Ethanol-free gas is the gasoline that doesn’t have ethanol added to it. As a fossil fuel, it has slowly lost favor amongst policy makers. They are pushing for a switch to its alternative, ethanol-blended gas, for its reduced toxic emissions.
However, more recent research proves that large-scale production of ethanol-based gasoline from corn and soybean also contributes to greenhouse gas emissions. This has brought ethanol-free gas back to favor amongst many.
Also, ethanol-free gas also enhances the operational life of small engines used in small power tools like lawn mowers. Longer machine lifespan has increased the commercial and environmental appeal of ethanol-free gas.
Can I use ethanol gas in my lawn mower?
It’s safe to use ethanol gas that contains no more than 10% ethanol in small engines such as the four-stroke engines normally used in lawn mowers. Still, there are other upsides to using ethanol gas.
- Ethanol gas has less toxic omissions.
Ethanol-free fuel emits more toxic compounds into the environment compared to ethanol-blended gasoline.
- Using Ethanol gas lowers dependence on foreign oil.
Ethanol-blended fuel contains 10% ethanol. Your lawn mower uses less fuel, especially if you look at long-term usage. It reduces the country’s dependence on foreign fuel if a significant percentage of American engine owners use ethanol-infused gas.
- Ethanol-blended gas costs less than ethanol-free gas.
Ethanol-mixed gasoline costs 10-15 cents less per gallon compared to ethanol-free gas. Additionally, ethanol-blended gas is easier to find as most gas stations prefer to stock ethanol-blended gas over non-ethanol gasoline.
- Ethanol-blended gas is great for high-compression engines
Engine developers have favored a high-compression design that requires mixed fuels such as ethanol-blended gasoline. Ethanol gas has a higher octane rating than pure gasoline, thus can withstand high compression ratios without stressing the engine like pure gasoline would during pre-ignition.
Note: Avoid using ethanol gas containing more than 10% ethanol in small engines such as lawn mower engines. The high ethanol content in fuel increases the likelihood of such small engines overheating. It’s also responsible for the corrosion of parts.
Importance of Using Ethanol Free Gas
Ethanol-free gas in lawn mowers offers more mileage, enhances the lifespan of the engine, has a longer shelf life than ethanol-based gasoline, and reduces dependence on crops for ethanol production.
Even better, non-ethanol gasoline is better for small engines like those used in mowers compared to ethanol-based fuels as they reduce the likelihood of overheating. Below are more advantages of ethanol-free gas.
Ethanol-free gas is energy efficient
Non-ethanol gas offers better fuel efficiency as it has a higher energy content than ethanol gas. Energy-rich ethanol-free gas generates more power when combusted, allowing you to cover more lawn mileage on a single full tank than you would with ethanol-mixed gasoline.
Using ethanol-free fuel for your gas-powered lawn-mower reduces your energy usage by up to 3%. Still, the lower cost per gallon of ethanol-mixed gasoline gives it an edge over ethanol-free gas.
Ethanol-free gas increases the engine’s lifespan
Ethanol-mixed fuels were initially not part of the design considerations in older small engine models. Those smaller engines featured rubber and plastic parts that would break down upon long-term exposure to ethanol-blended gas, but stay functional when pure gasoline was used.

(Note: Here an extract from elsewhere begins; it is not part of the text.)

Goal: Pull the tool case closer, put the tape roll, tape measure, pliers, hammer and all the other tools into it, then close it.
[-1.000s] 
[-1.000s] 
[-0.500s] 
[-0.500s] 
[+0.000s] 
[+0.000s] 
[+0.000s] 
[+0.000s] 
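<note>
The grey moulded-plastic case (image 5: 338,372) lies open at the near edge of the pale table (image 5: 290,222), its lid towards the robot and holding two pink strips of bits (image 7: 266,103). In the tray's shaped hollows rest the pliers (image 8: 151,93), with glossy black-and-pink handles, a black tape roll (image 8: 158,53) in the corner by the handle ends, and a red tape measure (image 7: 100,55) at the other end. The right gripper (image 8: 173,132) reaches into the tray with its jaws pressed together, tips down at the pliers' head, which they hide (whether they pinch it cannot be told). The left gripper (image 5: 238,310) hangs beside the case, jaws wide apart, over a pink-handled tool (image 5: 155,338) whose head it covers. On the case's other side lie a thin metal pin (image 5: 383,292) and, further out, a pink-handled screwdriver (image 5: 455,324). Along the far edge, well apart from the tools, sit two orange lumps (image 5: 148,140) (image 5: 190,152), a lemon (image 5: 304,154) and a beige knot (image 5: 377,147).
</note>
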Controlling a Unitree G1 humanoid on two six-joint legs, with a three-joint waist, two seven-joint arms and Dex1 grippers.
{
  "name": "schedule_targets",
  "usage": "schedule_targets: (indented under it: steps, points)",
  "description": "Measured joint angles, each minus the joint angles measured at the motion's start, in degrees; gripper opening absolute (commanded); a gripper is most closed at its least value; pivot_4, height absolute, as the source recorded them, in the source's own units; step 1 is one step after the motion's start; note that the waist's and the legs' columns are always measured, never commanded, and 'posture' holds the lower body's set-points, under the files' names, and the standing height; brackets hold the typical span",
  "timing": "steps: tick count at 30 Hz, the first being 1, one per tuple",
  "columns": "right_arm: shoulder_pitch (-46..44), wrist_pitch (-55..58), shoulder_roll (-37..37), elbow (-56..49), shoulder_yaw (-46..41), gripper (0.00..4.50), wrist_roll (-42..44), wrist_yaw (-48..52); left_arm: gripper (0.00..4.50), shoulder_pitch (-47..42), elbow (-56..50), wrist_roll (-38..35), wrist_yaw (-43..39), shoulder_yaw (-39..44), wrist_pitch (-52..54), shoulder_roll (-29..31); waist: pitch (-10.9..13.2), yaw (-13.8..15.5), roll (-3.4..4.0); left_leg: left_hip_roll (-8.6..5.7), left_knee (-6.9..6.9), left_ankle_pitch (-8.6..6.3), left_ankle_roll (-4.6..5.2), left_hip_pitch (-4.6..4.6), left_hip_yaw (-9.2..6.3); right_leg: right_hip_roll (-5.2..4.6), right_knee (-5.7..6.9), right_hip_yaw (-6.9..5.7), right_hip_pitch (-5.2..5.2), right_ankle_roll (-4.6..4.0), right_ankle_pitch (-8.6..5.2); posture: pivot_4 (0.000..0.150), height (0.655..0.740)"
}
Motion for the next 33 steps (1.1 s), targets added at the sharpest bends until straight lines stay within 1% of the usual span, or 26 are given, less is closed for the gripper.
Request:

Ethanol-blended gasoline produced water as a by-product. The ethanol and water combination is terrible for lubrication and will wreck the lawn mower’s internal parts.
Has a Longer Shelf Life
The ethanol content in ethanol-blended gas is vulnerable to evaporation and decay by oxidation. Therefore, Ethanol-blended doesn’t last beyond three months. Comparatively, ethanol-free gas has a six-month shelf life under proper storage conditions.
Better Engine Performance
Pure gasoline only soaks up 300 ppm of water while ethanol-based gas with 10% ethanol absorbs 5000 ppm before the formation of free water. Hence, ethanol-free gas absorbs up to 50 times less water than E10 ethanol-blended gasoline. Ethanol-free gas is, therefore, less likely to cause engine damage or negatively affect the engine performance.
Note: Replace the gasoline before using the lawn mower if ethanol-blended gasoline has been in your mower’s fuel tank for more than three weeks.
Reduces dependence on Ethanol Crops
Ethanol is derived from crops like corn. The increasing popularity of ethanol-mixed fuels has led to a price hike of these crops. The pressure on the corn industry will reduce If more people use pure gasoline and there’ll be less independence on crop production for fuel.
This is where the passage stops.